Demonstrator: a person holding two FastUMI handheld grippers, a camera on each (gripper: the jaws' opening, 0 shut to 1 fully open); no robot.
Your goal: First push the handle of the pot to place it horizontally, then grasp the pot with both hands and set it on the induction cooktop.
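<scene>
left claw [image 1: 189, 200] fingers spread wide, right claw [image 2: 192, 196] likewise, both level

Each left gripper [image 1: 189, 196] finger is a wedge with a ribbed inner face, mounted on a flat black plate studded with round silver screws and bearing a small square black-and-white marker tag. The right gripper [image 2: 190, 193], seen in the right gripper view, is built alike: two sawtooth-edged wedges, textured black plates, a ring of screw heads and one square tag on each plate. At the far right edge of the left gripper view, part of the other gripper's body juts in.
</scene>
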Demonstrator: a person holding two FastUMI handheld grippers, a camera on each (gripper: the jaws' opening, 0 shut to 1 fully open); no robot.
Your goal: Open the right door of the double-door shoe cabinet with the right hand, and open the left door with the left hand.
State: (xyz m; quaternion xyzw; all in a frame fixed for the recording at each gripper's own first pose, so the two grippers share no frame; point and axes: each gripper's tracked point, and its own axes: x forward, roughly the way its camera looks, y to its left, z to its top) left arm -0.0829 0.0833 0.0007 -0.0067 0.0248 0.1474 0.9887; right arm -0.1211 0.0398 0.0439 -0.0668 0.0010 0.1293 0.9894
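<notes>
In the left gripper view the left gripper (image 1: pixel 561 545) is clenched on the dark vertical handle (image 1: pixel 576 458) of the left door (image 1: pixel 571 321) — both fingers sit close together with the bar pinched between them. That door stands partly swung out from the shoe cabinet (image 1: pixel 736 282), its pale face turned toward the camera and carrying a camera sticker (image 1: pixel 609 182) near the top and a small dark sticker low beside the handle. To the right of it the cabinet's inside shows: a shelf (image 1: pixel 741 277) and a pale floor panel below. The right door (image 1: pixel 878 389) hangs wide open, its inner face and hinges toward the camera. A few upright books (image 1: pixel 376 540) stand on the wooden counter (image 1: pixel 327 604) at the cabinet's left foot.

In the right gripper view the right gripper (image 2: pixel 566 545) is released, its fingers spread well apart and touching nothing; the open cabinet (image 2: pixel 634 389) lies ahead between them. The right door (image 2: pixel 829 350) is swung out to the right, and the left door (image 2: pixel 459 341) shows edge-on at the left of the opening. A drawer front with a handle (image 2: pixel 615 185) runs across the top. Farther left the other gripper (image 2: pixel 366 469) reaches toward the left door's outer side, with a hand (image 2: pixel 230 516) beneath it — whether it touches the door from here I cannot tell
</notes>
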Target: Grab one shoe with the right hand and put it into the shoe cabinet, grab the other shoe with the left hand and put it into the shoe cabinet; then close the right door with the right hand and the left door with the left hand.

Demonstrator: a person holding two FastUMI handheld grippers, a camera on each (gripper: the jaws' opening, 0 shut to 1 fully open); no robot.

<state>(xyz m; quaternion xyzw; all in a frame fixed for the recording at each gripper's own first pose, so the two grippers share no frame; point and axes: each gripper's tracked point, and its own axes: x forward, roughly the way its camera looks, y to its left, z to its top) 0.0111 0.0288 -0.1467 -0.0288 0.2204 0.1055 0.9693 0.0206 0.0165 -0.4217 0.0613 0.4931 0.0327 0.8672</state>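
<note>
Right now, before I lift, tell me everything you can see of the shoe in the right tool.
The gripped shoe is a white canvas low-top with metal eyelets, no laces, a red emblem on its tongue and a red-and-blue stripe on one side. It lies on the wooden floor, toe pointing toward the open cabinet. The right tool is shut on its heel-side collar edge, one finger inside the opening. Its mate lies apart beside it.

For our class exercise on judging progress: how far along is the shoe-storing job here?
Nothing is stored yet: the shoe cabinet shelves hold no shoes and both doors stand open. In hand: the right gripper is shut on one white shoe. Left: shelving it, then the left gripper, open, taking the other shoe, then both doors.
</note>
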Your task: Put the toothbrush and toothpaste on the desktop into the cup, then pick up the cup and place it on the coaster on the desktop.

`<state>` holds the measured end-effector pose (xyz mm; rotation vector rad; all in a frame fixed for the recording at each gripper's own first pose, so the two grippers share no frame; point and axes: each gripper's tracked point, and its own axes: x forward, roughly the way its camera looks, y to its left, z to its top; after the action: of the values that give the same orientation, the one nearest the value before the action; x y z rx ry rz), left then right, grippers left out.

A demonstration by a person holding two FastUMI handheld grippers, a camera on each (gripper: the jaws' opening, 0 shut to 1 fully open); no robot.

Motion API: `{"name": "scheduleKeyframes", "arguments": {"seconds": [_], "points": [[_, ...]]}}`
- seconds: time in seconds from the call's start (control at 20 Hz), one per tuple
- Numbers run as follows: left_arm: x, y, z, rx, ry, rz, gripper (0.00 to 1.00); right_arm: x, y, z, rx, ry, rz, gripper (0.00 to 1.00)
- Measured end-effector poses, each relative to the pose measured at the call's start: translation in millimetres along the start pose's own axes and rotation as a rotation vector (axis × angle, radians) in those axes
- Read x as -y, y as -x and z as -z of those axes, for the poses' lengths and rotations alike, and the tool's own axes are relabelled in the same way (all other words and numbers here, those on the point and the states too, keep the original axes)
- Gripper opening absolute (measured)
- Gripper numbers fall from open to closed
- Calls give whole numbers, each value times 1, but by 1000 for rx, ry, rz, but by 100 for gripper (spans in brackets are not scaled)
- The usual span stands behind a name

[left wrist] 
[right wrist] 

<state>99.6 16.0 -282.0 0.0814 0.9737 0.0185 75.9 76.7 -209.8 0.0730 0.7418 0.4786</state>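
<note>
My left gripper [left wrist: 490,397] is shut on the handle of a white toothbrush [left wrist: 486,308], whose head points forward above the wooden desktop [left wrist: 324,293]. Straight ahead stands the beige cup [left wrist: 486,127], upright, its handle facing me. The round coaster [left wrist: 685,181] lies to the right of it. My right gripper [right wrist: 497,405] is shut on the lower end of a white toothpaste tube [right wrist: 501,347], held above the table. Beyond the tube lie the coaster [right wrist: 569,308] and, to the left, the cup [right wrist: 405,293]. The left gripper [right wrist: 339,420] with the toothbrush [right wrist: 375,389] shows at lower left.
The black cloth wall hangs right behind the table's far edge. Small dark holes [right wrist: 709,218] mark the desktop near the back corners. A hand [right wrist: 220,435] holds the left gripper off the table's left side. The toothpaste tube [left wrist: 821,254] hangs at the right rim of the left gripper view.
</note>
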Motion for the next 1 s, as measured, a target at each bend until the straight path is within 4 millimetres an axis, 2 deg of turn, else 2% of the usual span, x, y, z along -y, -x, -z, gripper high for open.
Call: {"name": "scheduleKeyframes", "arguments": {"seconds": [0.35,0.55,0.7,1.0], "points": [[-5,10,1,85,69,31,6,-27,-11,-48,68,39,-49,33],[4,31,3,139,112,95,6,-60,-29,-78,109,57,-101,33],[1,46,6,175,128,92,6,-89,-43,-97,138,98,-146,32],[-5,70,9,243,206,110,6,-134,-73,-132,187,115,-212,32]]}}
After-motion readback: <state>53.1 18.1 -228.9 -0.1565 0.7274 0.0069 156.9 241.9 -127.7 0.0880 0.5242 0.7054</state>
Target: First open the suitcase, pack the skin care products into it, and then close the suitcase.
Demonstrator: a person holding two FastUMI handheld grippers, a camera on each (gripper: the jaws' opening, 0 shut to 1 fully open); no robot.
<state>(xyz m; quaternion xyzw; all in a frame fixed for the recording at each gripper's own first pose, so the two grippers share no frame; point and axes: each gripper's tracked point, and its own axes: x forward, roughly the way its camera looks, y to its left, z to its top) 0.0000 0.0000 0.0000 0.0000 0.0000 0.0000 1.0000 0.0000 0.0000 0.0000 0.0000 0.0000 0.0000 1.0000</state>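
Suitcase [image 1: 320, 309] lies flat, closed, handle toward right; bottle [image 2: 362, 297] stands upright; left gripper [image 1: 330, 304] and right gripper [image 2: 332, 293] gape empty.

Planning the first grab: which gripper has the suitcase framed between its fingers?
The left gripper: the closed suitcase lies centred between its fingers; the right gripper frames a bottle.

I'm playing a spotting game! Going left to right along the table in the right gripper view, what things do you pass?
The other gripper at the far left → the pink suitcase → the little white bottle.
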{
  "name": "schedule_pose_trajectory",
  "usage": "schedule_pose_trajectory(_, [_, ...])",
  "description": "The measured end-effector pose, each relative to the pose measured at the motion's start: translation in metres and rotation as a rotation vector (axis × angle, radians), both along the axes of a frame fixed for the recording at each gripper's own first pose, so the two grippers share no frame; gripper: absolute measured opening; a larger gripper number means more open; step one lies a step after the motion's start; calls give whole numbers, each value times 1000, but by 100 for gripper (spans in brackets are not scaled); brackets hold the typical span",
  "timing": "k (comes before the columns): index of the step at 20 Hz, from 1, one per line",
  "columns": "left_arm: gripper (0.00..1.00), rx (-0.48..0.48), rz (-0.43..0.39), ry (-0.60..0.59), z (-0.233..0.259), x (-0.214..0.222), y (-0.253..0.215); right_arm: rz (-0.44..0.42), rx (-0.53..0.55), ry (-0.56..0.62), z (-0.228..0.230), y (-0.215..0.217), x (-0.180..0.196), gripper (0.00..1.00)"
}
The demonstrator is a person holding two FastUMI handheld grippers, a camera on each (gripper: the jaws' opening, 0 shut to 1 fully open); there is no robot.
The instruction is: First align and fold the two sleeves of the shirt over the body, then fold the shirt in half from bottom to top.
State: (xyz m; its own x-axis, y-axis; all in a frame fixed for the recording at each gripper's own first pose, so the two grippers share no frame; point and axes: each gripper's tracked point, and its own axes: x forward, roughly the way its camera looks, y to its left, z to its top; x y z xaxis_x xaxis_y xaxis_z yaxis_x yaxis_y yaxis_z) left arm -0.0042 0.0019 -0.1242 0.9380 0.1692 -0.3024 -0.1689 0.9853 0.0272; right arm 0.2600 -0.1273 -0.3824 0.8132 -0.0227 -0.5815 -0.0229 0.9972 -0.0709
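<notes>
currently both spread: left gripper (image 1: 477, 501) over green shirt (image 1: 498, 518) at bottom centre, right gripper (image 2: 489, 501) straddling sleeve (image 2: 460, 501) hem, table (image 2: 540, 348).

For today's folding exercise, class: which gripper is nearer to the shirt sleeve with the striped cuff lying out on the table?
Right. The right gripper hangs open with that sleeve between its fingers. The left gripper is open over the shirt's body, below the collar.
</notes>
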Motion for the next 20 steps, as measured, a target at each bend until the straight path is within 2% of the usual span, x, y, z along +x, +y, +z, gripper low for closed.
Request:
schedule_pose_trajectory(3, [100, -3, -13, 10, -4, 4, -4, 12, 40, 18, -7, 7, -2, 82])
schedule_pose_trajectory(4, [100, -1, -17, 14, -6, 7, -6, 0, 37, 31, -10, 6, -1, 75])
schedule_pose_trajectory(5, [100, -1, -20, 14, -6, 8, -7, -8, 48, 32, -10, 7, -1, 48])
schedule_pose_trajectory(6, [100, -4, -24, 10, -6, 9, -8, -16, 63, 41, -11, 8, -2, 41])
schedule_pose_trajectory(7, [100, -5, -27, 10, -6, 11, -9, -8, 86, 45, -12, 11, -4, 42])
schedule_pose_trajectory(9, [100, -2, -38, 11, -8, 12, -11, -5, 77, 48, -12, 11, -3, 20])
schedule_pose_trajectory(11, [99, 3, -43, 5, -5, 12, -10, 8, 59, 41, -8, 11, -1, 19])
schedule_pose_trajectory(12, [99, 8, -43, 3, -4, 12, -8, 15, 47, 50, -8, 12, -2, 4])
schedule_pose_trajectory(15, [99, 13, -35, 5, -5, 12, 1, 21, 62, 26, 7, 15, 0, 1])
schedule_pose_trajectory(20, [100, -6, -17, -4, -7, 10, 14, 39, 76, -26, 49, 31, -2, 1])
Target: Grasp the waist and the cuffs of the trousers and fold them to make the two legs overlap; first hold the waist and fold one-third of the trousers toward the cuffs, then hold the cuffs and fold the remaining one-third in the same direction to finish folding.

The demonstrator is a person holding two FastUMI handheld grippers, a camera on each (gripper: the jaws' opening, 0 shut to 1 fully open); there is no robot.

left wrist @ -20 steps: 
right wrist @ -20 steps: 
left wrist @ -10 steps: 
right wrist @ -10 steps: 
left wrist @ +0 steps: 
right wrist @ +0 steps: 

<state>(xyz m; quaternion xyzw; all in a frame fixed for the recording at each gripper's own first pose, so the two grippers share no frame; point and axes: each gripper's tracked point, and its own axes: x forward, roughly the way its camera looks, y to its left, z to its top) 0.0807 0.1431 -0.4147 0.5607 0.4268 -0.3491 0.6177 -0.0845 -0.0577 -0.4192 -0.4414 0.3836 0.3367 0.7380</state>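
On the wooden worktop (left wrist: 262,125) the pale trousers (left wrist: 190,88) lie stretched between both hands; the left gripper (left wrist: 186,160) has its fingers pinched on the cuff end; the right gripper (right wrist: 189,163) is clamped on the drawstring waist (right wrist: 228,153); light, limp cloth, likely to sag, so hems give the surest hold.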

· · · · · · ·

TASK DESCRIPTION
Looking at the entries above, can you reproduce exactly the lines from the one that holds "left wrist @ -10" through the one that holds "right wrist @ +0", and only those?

RESULT OF THIS TASK
left wrist @ -10 steps: 
right wrist @ -10 steps: 
left wrist @ +0 steps: 
right wrist @ +0 steps: 

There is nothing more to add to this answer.